Iran tested the United States on the eve of the Camp David summit, when Iranian Navy Admiral Hossein Azad said that warships have escorted an Iranian ship carrying aid bound for a port in Yemen, and refused to be boarded for inspection, challenging a recent UN Security Council resolution issued under Chapter VII of the UN Charter. The resolution authorizes searching ships bound for ports in Yemen.
Whether it backs down or escalate, Tehran has deliberately tested its opponents to cover its weakness in the Yemeni developments and to provoke Saudi Arabia, which Iran wants to implicate in a quagmire in Yemen. However, the priority for Tehran in the broader strategic relationship is first, the nuclear deal, and what it will produce in terms of upgrading the level of U.S.-Iranian relations. And second, convincing Washington of building a regional security regime replacing the existing regional one between the United States and the six GCC nations. Iran wants to dismantle the GCC, and wants to become the security partner of the United States in the Gulf, replacing the US's Arab partners.
The fate of Iran's regional ambitions will depend on the nuclear deal, which Obama is set to conclude in July. As for the fate of the Gulf's ambitions, this is the responsibility of Gulf leaders and the good performance to negotiate over the entire U.S.-Gulf relationship, from security and defence, to long-term strategic relation with Washington following the expected detente in U.S.-Iranian relations.

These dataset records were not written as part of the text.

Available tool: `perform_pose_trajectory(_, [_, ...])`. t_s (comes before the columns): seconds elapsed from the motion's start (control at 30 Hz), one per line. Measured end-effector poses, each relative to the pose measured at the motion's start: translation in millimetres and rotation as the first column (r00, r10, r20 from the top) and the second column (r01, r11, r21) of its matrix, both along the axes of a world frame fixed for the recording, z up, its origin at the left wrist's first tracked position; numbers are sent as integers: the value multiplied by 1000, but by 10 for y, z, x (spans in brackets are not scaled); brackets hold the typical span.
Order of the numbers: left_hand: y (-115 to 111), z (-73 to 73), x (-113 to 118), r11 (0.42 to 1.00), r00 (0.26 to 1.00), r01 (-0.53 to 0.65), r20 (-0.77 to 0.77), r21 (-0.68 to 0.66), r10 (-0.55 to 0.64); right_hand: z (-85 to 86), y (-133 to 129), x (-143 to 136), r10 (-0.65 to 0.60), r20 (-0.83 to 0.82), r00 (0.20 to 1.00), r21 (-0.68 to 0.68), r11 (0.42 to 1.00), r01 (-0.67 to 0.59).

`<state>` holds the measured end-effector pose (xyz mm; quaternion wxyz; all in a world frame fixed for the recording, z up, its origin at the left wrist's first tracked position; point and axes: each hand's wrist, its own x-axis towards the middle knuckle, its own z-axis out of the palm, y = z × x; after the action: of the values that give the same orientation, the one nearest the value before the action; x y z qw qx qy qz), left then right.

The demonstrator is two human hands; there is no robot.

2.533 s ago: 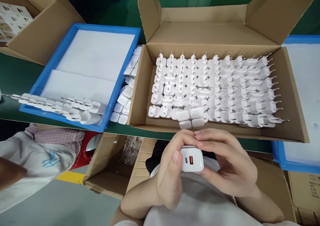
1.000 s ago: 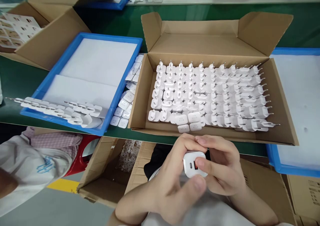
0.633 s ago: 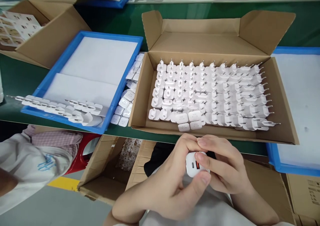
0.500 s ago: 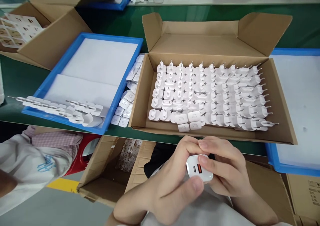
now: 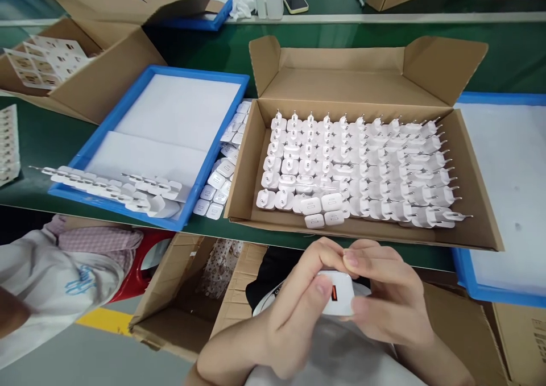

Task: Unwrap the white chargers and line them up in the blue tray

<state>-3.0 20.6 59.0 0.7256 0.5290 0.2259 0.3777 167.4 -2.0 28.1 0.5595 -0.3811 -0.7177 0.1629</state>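
Between my two hands, low in front of the table edge, is a white USB wall charger (image 5: 343, 296) with its port face turned up; one orange port shows. My left hand (image 5: 294, 306) is closed on it, the thumb lying over the port face. My right hand (image 5: 386, 289) also grips it, thumb and fingers at its right side. Just beyond, an open cardboard box (image 5: 239, 173) holds rows of white plug chargers (image 5: 326, 141), prongs upward. Several chargers (image 5: 322, 205) lie port face up on top of the front rows.
Left of the box, a blue-rimmed tray (image 5: 185, 218) holds more chargers (image 5: 119, 190), and loose ones (image 5: 215, 195) lie beside it. Another blue tray (image 5: 464, 272) stands right. A second carton (image 5: 111, 73) with dividers is at back left. A co-worker's sleeve (image 5: 81, 278) shows at left.
My left thumb has moved up onto the charger's port face, covering one port. My right thumb and fingers have shifted to its right side. The view has tilted slightly upward.
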Motion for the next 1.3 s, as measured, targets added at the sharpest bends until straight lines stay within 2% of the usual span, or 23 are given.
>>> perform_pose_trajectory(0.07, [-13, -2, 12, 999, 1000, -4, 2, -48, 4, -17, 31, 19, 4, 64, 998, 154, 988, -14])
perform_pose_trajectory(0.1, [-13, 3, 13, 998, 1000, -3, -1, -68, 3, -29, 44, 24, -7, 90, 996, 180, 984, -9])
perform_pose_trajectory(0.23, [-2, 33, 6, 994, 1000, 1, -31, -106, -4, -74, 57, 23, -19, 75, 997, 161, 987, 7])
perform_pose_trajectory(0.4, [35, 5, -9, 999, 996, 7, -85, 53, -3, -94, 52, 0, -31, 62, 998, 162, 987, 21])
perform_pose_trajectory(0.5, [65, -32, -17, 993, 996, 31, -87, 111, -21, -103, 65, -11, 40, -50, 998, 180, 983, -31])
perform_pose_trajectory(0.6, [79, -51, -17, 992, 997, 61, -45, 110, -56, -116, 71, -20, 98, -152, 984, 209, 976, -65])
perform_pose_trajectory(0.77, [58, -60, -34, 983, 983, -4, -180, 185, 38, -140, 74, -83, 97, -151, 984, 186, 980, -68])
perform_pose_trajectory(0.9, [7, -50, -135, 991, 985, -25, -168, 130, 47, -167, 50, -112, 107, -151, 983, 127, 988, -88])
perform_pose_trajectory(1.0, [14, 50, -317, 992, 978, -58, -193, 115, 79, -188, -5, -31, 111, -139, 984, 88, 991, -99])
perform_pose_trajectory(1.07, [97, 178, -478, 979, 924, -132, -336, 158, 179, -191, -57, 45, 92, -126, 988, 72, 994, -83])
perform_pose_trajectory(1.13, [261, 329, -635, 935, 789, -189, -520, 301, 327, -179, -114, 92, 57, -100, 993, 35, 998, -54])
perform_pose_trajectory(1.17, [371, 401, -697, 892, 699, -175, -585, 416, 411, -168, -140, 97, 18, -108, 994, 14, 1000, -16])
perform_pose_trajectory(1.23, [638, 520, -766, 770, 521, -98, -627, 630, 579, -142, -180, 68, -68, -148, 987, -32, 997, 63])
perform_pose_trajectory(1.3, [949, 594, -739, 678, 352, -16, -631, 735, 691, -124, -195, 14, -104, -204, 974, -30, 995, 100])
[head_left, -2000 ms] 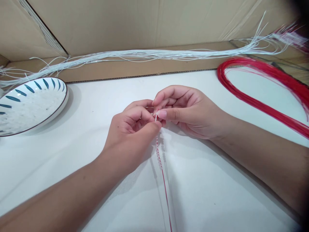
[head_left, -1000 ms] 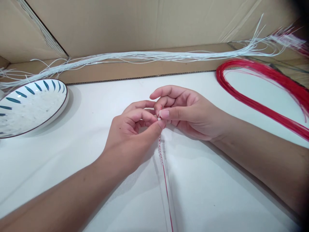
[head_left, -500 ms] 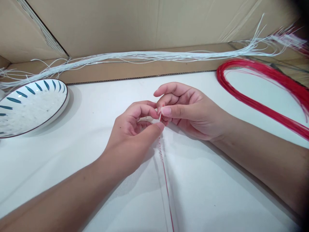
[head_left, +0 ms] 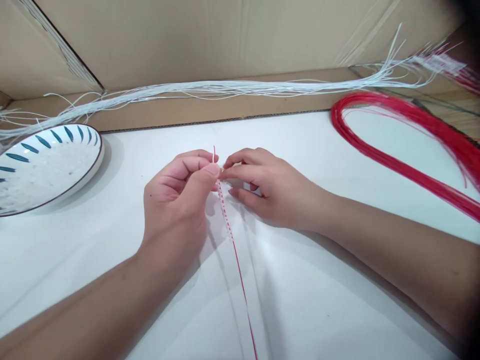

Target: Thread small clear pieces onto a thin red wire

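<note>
A thin red cord [head_left: 240,275] runs up from the bottom edge to my left hand [head_left: 183,195]. Small clear or whitish beads [head_left: 226,214] sit in a row along its upper stretch. My left thumb and fingers are closed in a pinch on the cord, whose loose end sticks up above them, whitish low down and red at the tip. Just to the right, my right hand [head_left: 268,187] reaches toward the pinch with its thumb apart from the fingers. Its fingertips are close to the left thumb, by some clear bits that are too small to make out.
A white plate with dark blue strokes [head_left: 86,172] holds many small clear pieces at the left. A loop of red cords [head_left: 369,142] lies at the right. White cords [head_left: 225,89] stretch along the cardboard edge at the back of the white tabletop [head_left: 318,300].
Both hands were together on the cord's end. The left hand has moved left with the cord, showing more of its tip. My right hand has let go and dropped slightly, fingers pointing left.
</note>
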Motion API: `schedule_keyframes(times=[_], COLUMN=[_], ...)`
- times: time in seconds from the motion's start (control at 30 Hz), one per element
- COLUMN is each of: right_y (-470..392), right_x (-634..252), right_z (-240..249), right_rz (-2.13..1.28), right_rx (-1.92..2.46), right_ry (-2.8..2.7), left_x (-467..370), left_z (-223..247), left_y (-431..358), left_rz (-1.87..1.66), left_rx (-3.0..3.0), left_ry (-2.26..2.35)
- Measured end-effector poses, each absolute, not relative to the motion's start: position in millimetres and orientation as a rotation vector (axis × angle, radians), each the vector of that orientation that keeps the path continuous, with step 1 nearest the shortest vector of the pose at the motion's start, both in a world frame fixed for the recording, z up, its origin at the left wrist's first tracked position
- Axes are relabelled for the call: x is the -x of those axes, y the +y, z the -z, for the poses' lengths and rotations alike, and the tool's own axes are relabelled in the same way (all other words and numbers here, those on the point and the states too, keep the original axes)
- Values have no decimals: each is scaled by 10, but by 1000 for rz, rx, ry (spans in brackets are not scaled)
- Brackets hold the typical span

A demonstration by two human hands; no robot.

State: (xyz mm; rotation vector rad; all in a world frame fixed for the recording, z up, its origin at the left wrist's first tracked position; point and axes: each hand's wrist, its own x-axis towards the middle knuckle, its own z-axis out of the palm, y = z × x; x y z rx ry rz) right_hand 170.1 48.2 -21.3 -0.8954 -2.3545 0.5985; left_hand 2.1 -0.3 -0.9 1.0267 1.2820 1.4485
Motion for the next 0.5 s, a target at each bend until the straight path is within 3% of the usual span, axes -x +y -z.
schedule_keyframes(times=[0.5], right_y=[487], right_x=[-1701], right_z=[186], right_rz=[-659], right_rx=[899], right_ry=[-2292], left_x=[0], left_z=[43], left_y=[4], left_rz=[-1360], left_rx=[-1004], left_ry=[1251])
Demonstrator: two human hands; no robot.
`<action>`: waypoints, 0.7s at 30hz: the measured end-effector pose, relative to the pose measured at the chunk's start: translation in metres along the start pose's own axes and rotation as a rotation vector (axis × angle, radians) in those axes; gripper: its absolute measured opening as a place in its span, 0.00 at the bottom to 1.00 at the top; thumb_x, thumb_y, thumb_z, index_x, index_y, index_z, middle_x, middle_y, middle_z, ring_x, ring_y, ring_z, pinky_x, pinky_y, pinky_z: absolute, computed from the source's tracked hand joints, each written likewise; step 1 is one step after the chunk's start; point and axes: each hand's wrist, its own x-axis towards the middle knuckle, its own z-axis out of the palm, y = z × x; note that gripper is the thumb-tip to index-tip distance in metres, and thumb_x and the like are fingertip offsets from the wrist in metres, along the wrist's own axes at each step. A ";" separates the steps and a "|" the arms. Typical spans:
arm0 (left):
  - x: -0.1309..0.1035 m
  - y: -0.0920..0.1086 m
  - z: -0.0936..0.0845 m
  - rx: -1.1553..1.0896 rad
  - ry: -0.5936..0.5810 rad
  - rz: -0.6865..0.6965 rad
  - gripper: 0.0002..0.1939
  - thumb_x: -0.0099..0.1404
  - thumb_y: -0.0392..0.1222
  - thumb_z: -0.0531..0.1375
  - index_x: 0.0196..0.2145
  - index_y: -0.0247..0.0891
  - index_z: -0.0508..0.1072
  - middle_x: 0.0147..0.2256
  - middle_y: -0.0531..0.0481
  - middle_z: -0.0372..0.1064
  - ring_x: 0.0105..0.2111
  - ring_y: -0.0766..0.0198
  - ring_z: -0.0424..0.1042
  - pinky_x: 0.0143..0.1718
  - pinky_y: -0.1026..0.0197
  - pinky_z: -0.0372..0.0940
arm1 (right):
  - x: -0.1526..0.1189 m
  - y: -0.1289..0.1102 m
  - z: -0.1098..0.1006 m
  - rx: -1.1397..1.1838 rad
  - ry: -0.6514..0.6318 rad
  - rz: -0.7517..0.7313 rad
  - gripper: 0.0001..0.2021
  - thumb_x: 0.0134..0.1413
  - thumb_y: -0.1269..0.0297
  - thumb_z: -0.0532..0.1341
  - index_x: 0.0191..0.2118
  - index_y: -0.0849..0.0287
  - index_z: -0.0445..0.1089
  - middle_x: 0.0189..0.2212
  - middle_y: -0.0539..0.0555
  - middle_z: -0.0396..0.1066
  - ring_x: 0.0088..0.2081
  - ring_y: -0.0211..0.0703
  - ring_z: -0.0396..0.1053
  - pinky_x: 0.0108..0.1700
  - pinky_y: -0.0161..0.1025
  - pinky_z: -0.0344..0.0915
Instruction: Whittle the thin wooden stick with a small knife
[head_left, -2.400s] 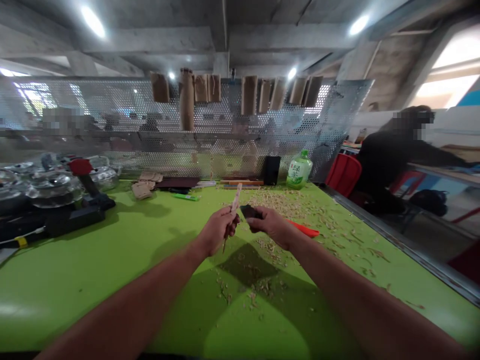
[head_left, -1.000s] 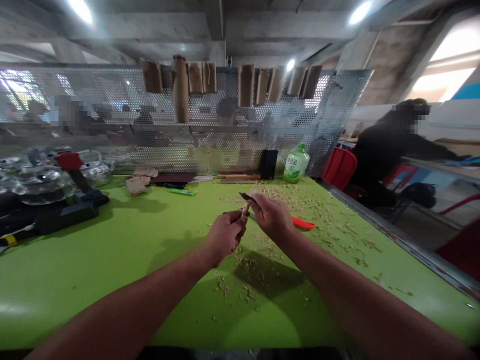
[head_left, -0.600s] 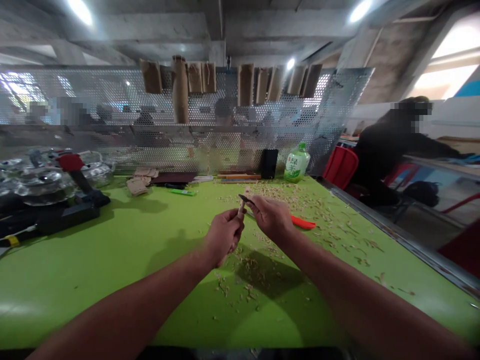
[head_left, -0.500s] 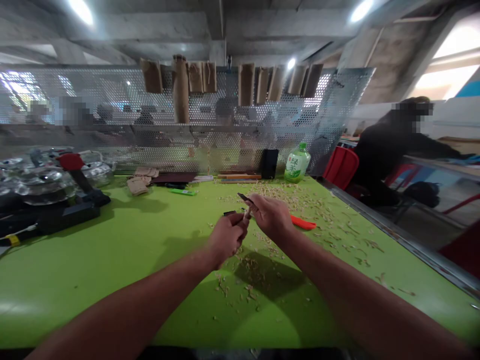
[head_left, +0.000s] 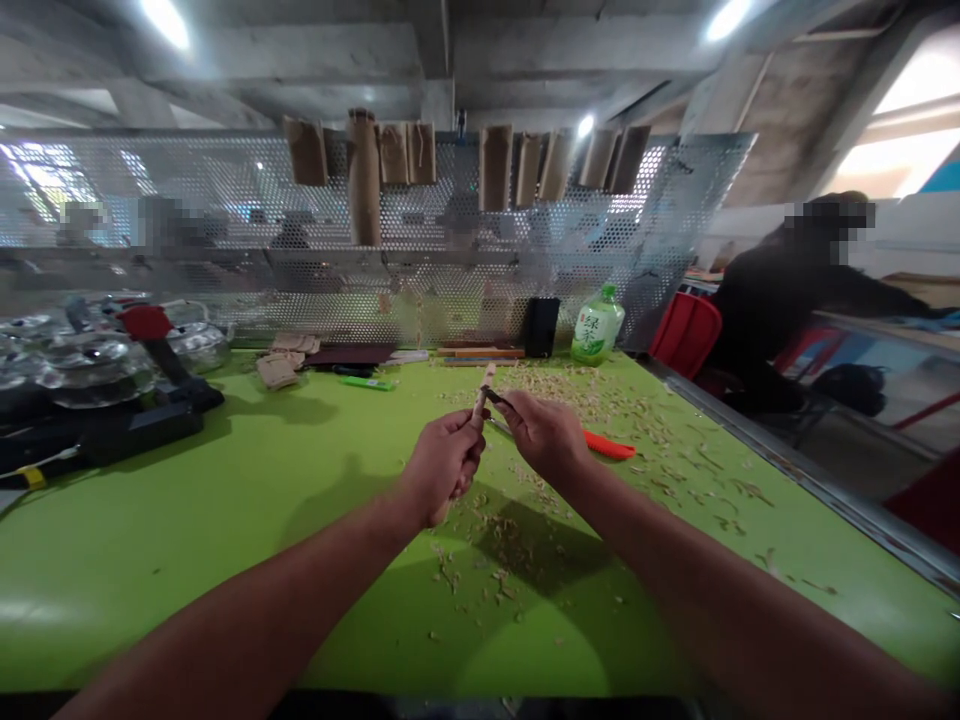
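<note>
firmly, the fingers of the left hand (head_left: 448, 458) are curled round a stick (head_left: 484, 390), its lower part in the fist and its pale top jutting up between the hands, likely so that a length stays bare for the edge. the right hand (head_left: 547, 435) has its fingers pinched shut on a small dark blade (head_left: 493, 396), gripped close to the tip, probably for control; the tip seems to meet the stick's side, though contact is hard to be sure of. the stick is slim, straight and matt, apparently wood.

just beyond the right hand lies a ribbed orange handle (head_left: 609, 445), partly hidden. curled, papery shavings (head_left: 501, 530) litter the smooth, glossy green bench (head_left: 225, 520), thickest ahead of and below the hands. farther out, a clear green bottle (head_left: 598, 330) stands upright by a black box (head_left: 542, 326), both at the back, perhaps to spare elbow room. brown slabs (head_left: 495, 168) hang on the perforated metal screen (head_left: 420, 270).
</note>
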 end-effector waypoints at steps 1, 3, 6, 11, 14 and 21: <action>-0.001 0.000 0.001 -0.006 -0.005 -0.014 0.13 0.62 0.50 0.59 0.35 0.37 0.68 0.20 0.60 0.56 0.10 0.78 0.44 0.08 0.70 0.39 | 0.001 0.000 0.000 0.001 0.000 0.000 0.18 0.67 0.55 0.46 0.33 0.56 0.68 0.25 0.52 0.72 0.25 0.40 0.65 0.27 0.37 0.44; -0.003 -0.001 0.005 0.010 -0.021 -0.062 0.11 0.62 0.48 0.59 0.35 0.37 0.68 0.19 0.60 0.56 0.10 0.78 0.45 0.08 0.70 0.39 | 0.003 -0.002 -0.002 -0.003 -0.019 -0.008 0.17 0.66 0.56 0.47 0.34 0.56 0.68 0.27 0.52 0.73 0.26 0.40 0.66 0.27 0.37 0.44; -0.007 -0.003 0.013 0.082 -0.037 -0.105 0.09 0.63 0.47 0.58 0.32 0.38 0.66 0.17 0.62 0.53 0.09 0.77 0.44 0.08 0.70 0.39 | 0.006 -0.006 -0.008 -0.037 -0.074 0.014 0.14 0.65 0.57 0.49 0.35 0.55 0.68 0.27 0.52 0.73 0.25 0.39 0.65 0.26 0.38 0.42; -0.011 -0.001 0.018 0.107 -0.020 -0.099 0.09 0.63 0.46 0.58 0.31 0.38 0.66 0.16 0.62 0.52 0.09 0.77 0.44 0.09 0.70 0.40 | 0.006 -0.006 -0.014 -0.054 -0.083 0.010 0.13 0.65 0.58 0.49 0.37 0.55 0.69 0.28 0.52 0.74 0.25 0.40 0.65 0.27 0.38 0.42; -0.011 0.003 0.016 0.063 0.003 -0.106 0.09 0.63 0.46 0.58 0.32 0.38 0.65 0.17 0.62 0.52 0.10 0.77 0.44 0.09 0.70 0.39 | 0.002 0.000 -0.012 -0.049 -0.063 -0.011 0.13 0.65 0.57 0.49 0.38 0.55 0.69 0.28 0.52 0.73 0.25 0.40 0.65 0.27 0.37 0.42; -0.009 0.003 0.015 0.042 0.001 -0.107 0.08 0.63 0.45 0.58 0.32 0.38 0.64 0.18 0.62 0.53 0.09 0.78 0.43 0.09 0.70 0.38 | 0.004 0.000 -0.007 -0.010 -0.044 -0.012 0.16 0.66 0.56 0.48 0.38 0.56 0.69 0.28 0.53 0.74 0.26 0.40 0.66 0.27 0.37 0.44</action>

It is possible for Camp David to be fruitful and bring about a new U.S. decision to let Tehran know that there is no way the United States would bless Iran's regional expansionist ambitions. Rather, the United States must make fateful decisions before signing the nuclear deal is seeking after. In this scenario, the Iranian nuclear deal will mean there will be tight international oversight and even a path to re-imposing sanctions if Tehran seeks to build nuclear weapons. This will be key to a desired relationship between Iran and the Gulf which would take the entire Middle East region closer to coexistence and with a focus on the rights of the Arab and Persian peoples to have a decent life, work opportunities, growth, production, and creativity. Only then can the Camp David summit be described as "historic."